Dakota Fintech Platform Aims to Transform Corporate Money Management Through Programmability

Dakota Fintech Platform Aims to Transform Corporate Money Management Through Programmability

Dakota's new infrastructure allows businesses to leverage programmable stablecoins for corporate payments and financial operations without managing custody, regulatory compliance, or settlement processes internally.

Dakota, a financial technology firm, has introduced a new stablecoin infrastructure platform designed to meet growing enterprise demand for digital dollar adoption while relieving companies of the operational complexities and regulatory responsibilities associated with custody and compliance management.

The company assumes responsibility for custody, compliance and settlement services for its enterprise clients. In conversation with Cointelegraph, CEO Ryan Bozarth explained that Dakota functions as a registered Money Services Business within the United States, and collaborates with licensed banking institutions and regulated payment providers in international markets.

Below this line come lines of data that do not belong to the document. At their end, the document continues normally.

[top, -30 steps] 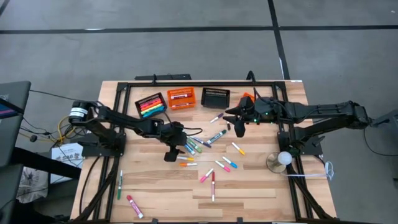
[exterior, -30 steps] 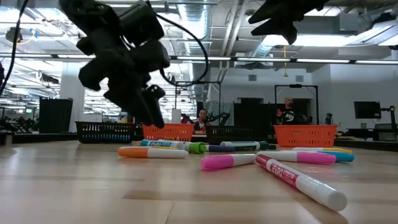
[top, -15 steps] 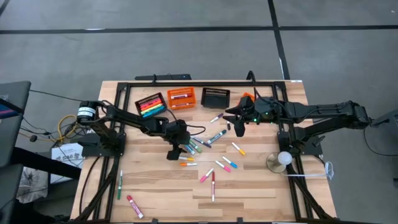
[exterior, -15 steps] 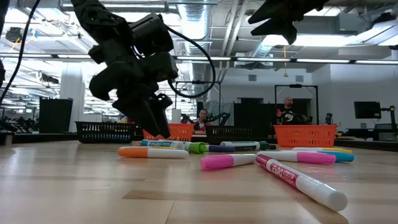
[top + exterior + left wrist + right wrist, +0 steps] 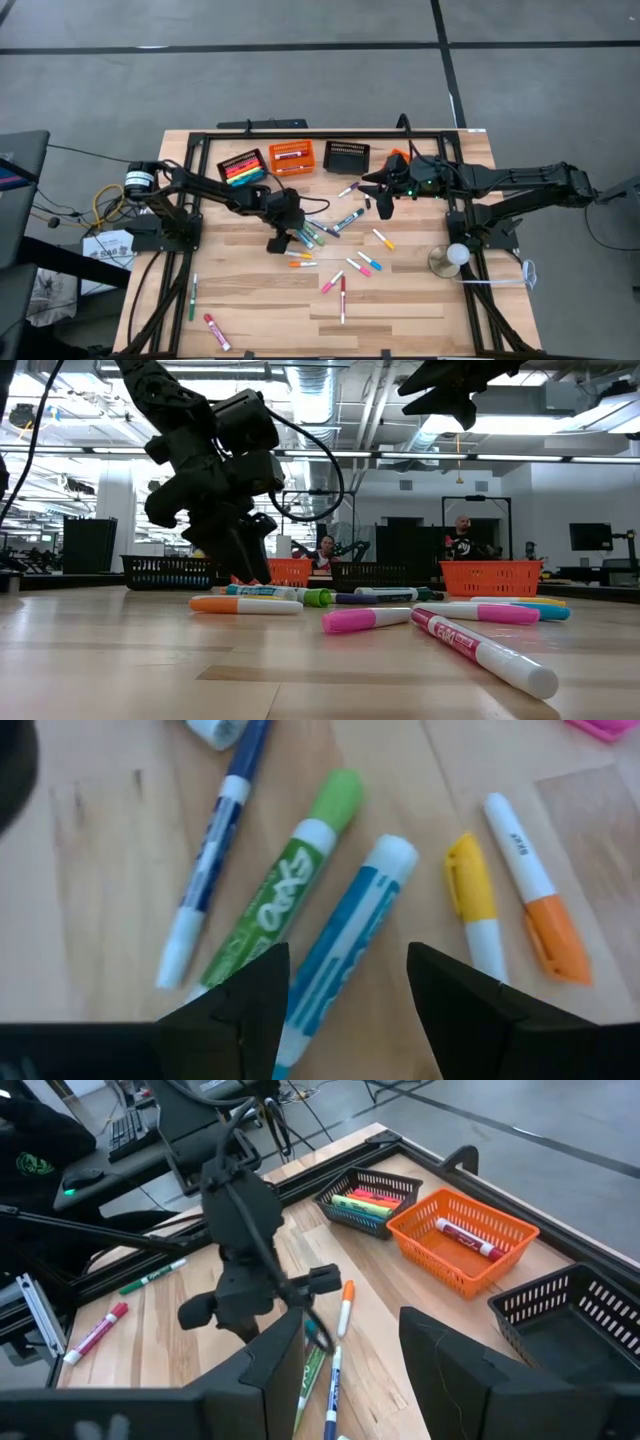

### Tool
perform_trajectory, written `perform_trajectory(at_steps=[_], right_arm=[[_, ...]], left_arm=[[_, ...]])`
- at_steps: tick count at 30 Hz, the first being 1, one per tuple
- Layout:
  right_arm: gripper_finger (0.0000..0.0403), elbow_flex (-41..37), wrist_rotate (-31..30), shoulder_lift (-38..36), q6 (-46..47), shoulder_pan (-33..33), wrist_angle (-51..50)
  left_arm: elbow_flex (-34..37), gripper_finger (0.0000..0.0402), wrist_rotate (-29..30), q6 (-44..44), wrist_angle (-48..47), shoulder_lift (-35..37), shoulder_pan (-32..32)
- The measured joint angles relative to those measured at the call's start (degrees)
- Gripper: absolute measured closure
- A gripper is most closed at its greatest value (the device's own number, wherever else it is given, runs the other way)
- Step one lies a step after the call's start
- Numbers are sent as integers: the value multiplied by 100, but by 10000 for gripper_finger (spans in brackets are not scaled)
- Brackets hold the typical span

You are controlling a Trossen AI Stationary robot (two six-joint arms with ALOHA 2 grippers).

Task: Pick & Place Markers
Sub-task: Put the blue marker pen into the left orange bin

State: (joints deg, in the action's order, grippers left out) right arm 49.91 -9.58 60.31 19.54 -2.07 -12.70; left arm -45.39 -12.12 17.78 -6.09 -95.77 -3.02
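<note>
Many markers lie loose on the wooden table (image 5: pixel 250 310), thickest in a cluster (image 5: pixel 315 235) at its middle. My left gripper (image 5: pixel 283 240) is open and slants down just over that cluster. In the left wrist view its fingers (image 5: pixel 250 1005) stand on either side of a white marker with a blue label (image 5: pixel 350 935), not touching it. A green-capped marker (image 5: pixel 290 900) and a thin blue one (image 5: pixel 215 860) lie beside it, a yellow-capped (image 5: pixel 472 900) and an orange-capped one (image 5: pixel 535 900) on the other side. My right gripper (image 5: pixel 385 203) hangs open high over the table's far right, empty.
Three baskets stand along the far edge: a black one holding coloured markers (image 5: pixel 243 167), an orange one (image 5: pixel 291 157) with a marker inside, and a black one (image 5: pixel 346 155). More markers lie toward the near edge (image 5: pixel 343 298) and near left (image 5: pixel 216 332). A white round object (image 5: pixel 455 254) stands at the right.
My left gripper has moved a little toward the table's right edge and down, coming over the marker cluster at the middle. The markers have not shifted.
</note>
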Motion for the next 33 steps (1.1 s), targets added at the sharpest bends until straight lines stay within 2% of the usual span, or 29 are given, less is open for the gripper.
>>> perform_trajectory(at_steps=[11,20,26,29,33], right_arm=[[247,2,-22,0,1,0,-1],[252,2,-116,-1,4,-7,10],[252,2,-109,1,0,-29,124],[253,2,-118,1,-4,-35,141],[250,2,-116,1,-31,-33,157]], left_arm=[[1,213,-166,299,-10,-1,55],[-129,215,-146,302,20,-581,28],[-166,218,-152,302,15,-575,31],[-166,241,-134,302,-5,-608,37],[-168,295,-100,265,-90,-625,37]])
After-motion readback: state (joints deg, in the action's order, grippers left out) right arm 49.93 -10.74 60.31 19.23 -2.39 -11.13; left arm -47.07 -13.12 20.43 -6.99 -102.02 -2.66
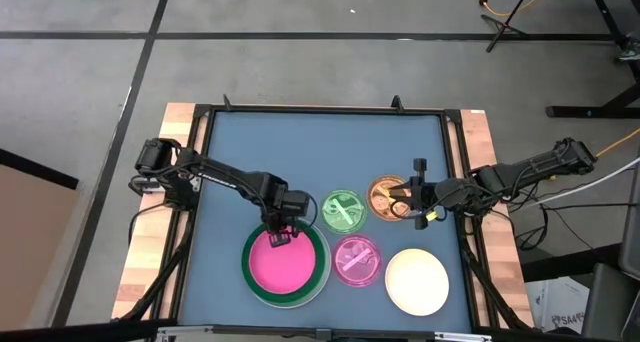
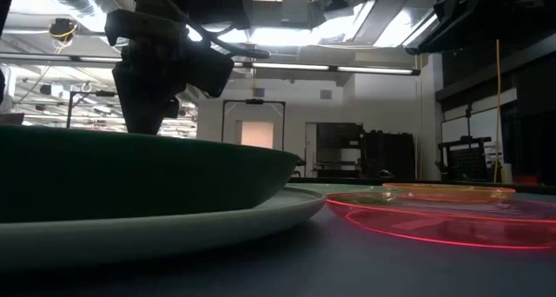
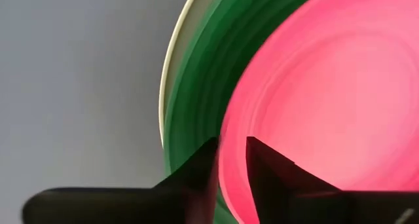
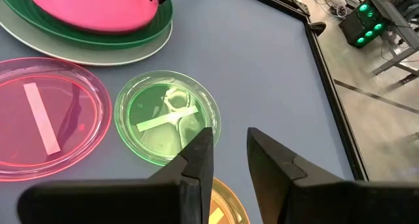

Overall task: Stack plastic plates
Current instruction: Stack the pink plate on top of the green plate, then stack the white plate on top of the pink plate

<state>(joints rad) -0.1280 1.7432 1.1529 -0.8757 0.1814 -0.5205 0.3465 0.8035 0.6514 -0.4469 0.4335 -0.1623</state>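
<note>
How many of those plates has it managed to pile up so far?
Three are stacked: the medium pink plate sits in the large dark green plate, on the large white plate. The left gripper hangs at the pink plate's rim, its fingers either side of that edge. The right gripper is over the small orange translucent plate. Loose: the small green translucent plate, small pink translucent plate and cream plate.
</note>
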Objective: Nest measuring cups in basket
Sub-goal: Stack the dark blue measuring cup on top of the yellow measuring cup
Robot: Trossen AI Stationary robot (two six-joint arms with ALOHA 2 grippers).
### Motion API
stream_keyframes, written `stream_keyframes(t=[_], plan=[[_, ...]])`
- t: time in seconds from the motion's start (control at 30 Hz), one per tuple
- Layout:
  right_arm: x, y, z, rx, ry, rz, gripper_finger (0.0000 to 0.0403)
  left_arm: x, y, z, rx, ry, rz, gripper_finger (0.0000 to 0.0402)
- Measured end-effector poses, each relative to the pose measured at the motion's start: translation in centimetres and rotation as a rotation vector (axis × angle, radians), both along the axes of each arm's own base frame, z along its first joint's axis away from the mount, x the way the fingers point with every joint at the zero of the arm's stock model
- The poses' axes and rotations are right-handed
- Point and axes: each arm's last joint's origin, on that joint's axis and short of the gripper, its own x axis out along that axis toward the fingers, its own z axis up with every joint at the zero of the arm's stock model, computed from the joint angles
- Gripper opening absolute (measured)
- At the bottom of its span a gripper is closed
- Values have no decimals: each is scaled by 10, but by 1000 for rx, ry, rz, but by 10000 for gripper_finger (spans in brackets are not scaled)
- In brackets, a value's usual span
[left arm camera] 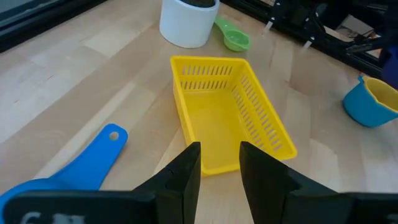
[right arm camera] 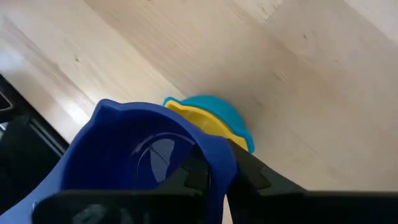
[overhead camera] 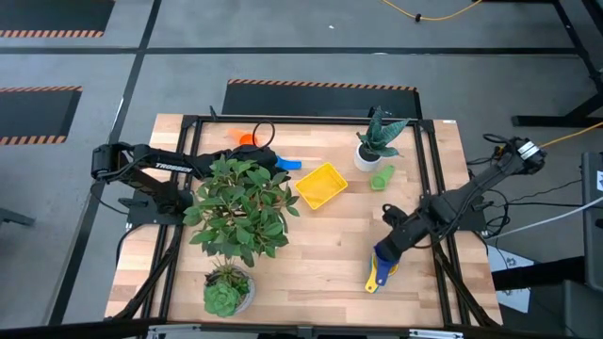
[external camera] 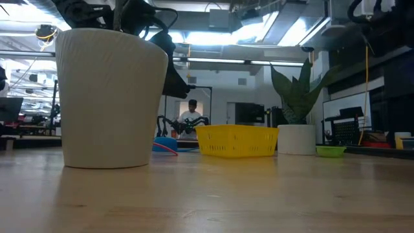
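Two pincers are working: the right pincer (right arm camera: 214, 171) is gripping a blue cup's (right arm camera: 134, 155) rim lower right, the left pincer (left arm camera: 219, 167) hovering narrow by the basket (left arm camera: 229, 112).

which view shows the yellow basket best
The left wrist view: the basket fills the frame, slatted walls and bare inside visible. The high view shows it small at table centre; the low view only its side; the right wrist view misses it.

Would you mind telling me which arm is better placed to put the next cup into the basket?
Probably the right: its gripper is shut on the dark blue cup. The left gripper holds nothing, though it hovers nearer the basket.
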Motion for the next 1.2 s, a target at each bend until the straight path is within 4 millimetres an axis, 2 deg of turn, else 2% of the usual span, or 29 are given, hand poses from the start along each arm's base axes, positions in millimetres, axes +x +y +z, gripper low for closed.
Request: stream_keyframes(t=[0.43, 0.8, 1.03, 1.2], plan=[[8, 6, -15, -50, 59, 25, 41, 0, 0, 0, 0, 0, 0, 105], [10, 8, -19, -58, 77, 27, 49, 0, 0, 0, 0, 0, 0, 105], [10, 8, -19, -60, 79, 28, 79, 0, 0, 0, 0, 0, 0, 105], [10, 8, -19, -60, 79, 28, 117, 0, 0, 0, 0, 0, 0, 105]])
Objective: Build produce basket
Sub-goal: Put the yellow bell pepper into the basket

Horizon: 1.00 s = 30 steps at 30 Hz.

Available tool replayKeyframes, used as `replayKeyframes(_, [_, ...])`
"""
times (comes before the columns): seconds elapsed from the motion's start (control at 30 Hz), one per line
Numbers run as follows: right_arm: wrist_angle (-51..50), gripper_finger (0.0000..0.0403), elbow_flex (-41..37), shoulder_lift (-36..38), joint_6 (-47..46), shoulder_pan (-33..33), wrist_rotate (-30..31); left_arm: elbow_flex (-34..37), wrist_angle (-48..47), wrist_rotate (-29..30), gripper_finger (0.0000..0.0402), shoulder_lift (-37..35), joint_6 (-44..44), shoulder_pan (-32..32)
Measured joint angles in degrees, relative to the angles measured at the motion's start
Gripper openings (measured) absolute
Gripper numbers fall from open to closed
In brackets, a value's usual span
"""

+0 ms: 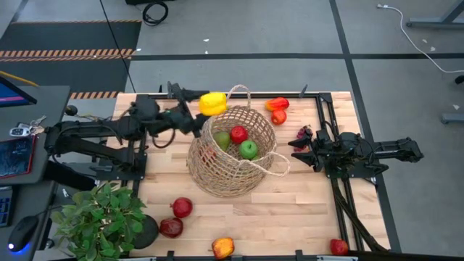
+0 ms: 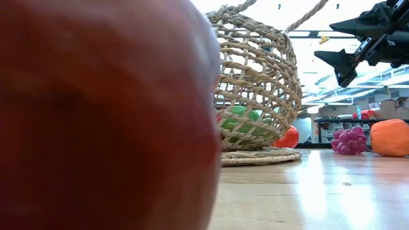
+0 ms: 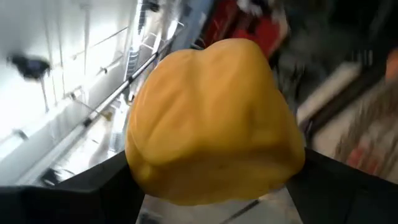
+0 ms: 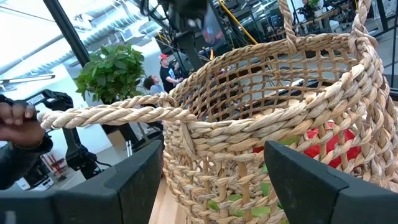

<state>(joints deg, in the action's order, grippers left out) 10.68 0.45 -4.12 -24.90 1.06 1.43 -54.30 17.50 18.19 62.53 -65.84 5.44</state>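
We see a light wooden table (image 1: 290, 210) on a grey floor (image 1: 239, 29) crossed by dark lines, with hazard-striped tape (image 1: 69, 53) at one side. A leafy potted plant (image 1: 98, 221) stands at the table's corner. A desk with a monitor (image 1: 14, 94) sits beside it. Bright windows (image 4: 37, 37) light the room.

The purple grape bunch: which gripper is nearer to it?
Right. The right gripper is just in front of the purple grape bunch, while the left gripper, holding a yellow pepper, is across the basket.
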Motion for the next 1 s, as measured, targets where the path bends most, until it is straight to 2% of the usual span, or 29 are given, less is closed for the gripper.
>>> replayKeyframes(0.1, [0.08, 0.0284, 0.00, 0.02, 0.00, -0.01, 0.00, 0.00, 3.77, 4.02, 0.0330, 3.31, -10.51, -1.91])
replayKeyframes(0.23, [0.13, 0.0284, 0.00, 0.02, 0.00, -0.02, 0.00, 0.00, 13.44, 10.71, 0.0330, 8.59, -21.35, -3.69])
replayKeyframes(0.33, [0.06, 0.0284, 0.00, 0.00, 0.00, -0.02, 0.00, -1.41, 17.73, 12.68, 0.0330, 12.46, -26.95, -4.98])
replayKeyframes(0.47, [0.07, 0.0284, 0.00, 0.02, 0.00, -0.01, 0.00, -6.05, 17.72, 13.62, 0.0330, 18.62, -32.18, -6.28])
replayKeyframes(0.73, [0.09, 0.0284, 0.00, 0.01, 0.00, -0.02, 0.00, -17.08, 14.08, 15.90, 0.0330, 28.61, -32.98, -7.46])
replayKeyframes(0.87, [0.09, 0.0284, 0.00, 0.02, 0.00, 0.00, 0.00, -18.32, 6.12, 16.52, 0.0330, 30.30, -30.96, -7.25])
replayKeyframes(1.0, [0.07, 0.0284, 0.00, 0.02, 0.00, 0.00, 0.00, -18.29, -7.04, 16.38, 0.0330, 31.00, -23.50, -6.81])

The company is also in the process of securing Electronic Money Institution and Crypto-Asset Service Provider licenses throughout Europe.

Bozarth explained that this operational structure allows Dakota to provide international money transfer capabilities while preventing its customers from needing to become regulated financial institutions in their own right.

Teams can program when money moves, where it goes, how it's governed, and what happens after it settles — including approvals, limits, reconciliation and treasury actions.

Ryan Bozarth, CEO of Dakota

The company reports that its platform serves more than 700 businesses, with clients ranging from cryptocurrency enterprises to financial technology platforms.

Stablecoins make this possible because they're digital dollars built on programmable infrastructure. That lets money behave like modern software – composable, automatable, and consistent across borders.

Ryan Bozarth, CEO of Dakota

The rise of programmable money

Stablecoins emerged as a dominant cryptocurrency narrative throughout 2025. However, while the majority of stablecoins continue to serve primarily as digital cash equivalents, an increasing number of corporations and nations are exploring programmable money concepts by integrating rules, automation capabilities and control mechanisms directly into how capital moves within their applications.

M0 secured $40 million in Series B funding in August, with Polychain Capital and Ribbit Capital leading the round, to develop infrastructure enabling developers to create application-specific stablecoins with built-in rules governing access, liquidity and usage. The Switzerland-headquartered firm has established partnerships with projects including MetaMask to embed custom stablecoins directly within consumer-oriented applications.

That same month saw Rain complete a $58 million Series B funding round led by Sapphire Ventures to expand its toolkit that enables banks and enterprises to issue regulated stablecoins and automate compliant financial flows. Rain's focus areas include use cases such as real-time payroll systems, programmable card products and controlled expenditure programs operating across multiple blockchain networks.

Outside the realm of enterprise payment solutions, programmable money concepts are also undergoing testing in government-sponsored pilot programs where regulatory rules are enforced directly at the currency layer.

Kazakhstan conducted programmable money trials in 2024 through two distinct pilot programs utilizing its digital tenge, a central bank digital currency, one involving a rail infrastructure project where capital was disbursed exclusively upon achievement of predetermined milestones and another initiative from the National Bank that automated VAT refund processes, reducing processing times from over two months to approximately two weeks.

The Reserve Bank of India has also outlined plans to expand its digital rupee pilot programs by incorporating features such as programmability and offline payment capabilities. According to the central bank, these enhancements are designed to customize payment flows for particular use cases, encompassing government transfer programs and corporate expenditure management.